Further, an immobilizing reagent for immobilizing the modified protein 105 may be introduced on the surface of the substrate 107. FIG. 7A to FIG. 7C are diagrams schematically showing a manner in which a modified protein is extended on a substrate into which an immobilization reagent has been introduced. In this case, first, the immobilization reagent 109 is introduced onto the substrate 107 shown in FIG. 7A (FIG. 7B). Then, using the above method, the modified By developing the developing solution containing the protein 105, the modified protein 105 can be extended and immobilized on the surface of the substrate 107 via the immobilizing reagent 109 (FIG. 7C).

 The cleaning in step 114 is a step of cleaning the surface of the substrate 107 once dried with ultrapure water or the like. The modified protein 105 is irreversibly adsorbed on the surface of the substrate 107 by drying, whereas substances such as surfactants present in the developing solution are re-dissolved or re-dispersed in water. Substances can be removed.

 Returning to FIG. 1, when a fluorescent substance is used as a marker, the detection in step 103 can be performed by irradiating the substrate with light containing the excitation wavelength of the fluorescent substance. The detection sensitivity can be improved by detecting with a fluorescence method. This makes it possible to detect the location of the modified protein developed on the substrate for each molecule.

 [0058] The scan in step 104 can be performed, for example, by observing the surface along the shape of the modified protein with an AFM (atomic force microscope) or STM (scanning tunneling microscope). Because a marker is modified at a specific amino acid residue in a protein, when the protein is scanned along the primary structure, the area where the marker is modified becomes stronger than the area where the marker is not modified, A convex portion is formed above and on the side of the modified protein 105. Therefore, by scanning the unevenness of the modified protein, information such as the marker modification position and the interval between the markers can be obtained.

 [0059] The analysis in step 105 can be performed by referring to a database or the like based on the information on the modified protein obtained in step 104. For example, since the spacing between markers reflects the spacing between specific amino acid residues, search the protein primary protein database for proteins where the spacing between specific amino acid residues matches the spacing between markers. Thus, the protein can be identified.

 [0060] By performing the analysis according to such a procedure, it becomes possible to analyze the protein, for example, at lzepto molar level.

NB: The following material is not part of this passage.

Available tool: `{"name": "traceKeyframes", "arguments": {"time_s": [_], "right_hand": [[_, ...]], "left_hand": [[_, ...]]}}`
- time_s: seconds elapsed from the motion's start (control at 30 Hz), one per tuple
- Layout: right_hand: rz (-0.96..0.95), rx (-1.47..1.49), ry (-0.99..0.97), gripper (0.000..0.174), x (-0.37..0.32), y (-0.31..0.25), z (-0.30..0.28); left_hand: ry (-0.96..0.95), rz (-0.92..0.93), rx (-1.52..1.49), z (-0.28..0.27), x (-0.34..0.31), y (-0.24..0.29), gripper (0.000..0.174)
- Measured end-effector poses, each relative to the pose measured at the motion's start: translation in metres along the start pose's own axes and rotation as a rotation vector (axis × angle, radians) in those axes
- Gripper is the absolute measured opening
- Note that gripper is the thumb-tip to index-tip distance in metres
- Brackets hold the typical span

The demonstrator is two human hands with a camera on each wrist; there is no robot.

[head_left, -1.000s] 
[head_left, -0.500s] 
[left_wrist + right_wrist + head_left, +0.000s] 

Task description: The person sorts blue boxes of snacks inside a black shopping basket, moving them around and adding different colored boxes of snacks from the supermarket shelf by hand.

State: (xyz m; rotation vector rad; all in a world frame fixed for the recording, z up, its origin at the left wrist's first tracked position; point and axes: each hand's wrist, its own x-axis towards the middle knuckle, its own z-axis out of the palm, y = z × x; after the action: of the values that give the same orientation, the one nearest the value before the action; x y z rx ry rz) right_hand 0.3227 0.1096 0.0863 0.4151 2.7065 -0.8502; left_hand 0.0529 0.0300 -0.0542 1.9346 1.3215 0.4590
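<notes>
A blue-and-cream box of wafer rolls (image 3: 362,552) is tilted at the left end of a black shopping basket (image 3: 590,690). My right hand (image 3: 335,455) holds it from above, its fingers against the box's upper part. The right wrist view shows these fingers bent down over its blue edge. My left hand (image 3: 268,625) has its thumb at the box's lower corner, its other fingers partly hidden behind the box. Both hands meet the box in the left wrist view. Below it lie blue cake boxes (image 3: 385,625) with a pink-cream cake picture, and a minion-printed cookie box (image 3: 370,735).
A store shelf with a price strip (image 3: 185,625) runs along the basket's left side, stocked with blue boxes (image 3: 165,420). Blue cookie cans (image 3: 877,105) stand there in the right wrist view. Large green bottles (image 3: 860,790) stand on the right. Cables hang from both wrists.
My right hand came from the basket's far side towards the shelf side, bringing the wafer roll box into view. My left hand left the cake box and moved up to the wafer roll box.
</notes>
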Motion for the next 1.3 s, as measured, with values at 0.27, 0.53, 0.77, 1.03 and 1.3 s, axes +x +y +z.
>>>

[0061] When the protein is, for example, BSA (ゥ serum albumin), it is fluorescently labeled with lysine residue 2,7'-Dif luorofluorescein carboxylic acid succinimidyl ester in a buffer containing urea and unmodified fluorescent by dialysis. Remove materials and salts. Then, the obtained modified BSA is sprayed onto a glass substrate to which a low-frequency electric field has been applied. More to adhere. The modified BSA attaches in a single-stranded state extended on the substrate surface. After that, the surface of the substrate to which the modified BSA is attached is dried. By drying the substrate surface, the modified BSA is irreversibly adsorbed and fixed on the substrate surface.

 [0062] The surface of the substrate is observed with a fluorescence microscope to confirm the location of the modified BSA, and AFM observation is performed on the surface of the modified BSA at the confirmed position along the single strand of the modified BSA by AFM. Then, the portion to which the fluorescent substance is attached is observed as a convex portion. By measuring the distance between the convex portions, a value substantially equal to one of the distances between the lysine residues of BSA can be obtained.

 As described above, according to the present embodiment, it becomes possible to modify and denature a protein to be analyzed, to specify the location of one molecule of the denatured protein, and to perform microscopic observation along the backbone chain. . For this reason, highly accurate and accurate analysis of the primary structure of the protein and the like becomes possible.

 (Second Embodiment)

 FIG. 8 is a diagram showing a procedure of the biomolecule analysis method according to the present embodiment. The flow of FIG. 8 is that, in the flow of FIG. 1, following the modification of step 101, a plurality of components in the sample are separated (S106), and a pretreatment (S107) is performed prior to development (S102). Are different. As the sample, for example, a tissue extract or a cell extract can be used.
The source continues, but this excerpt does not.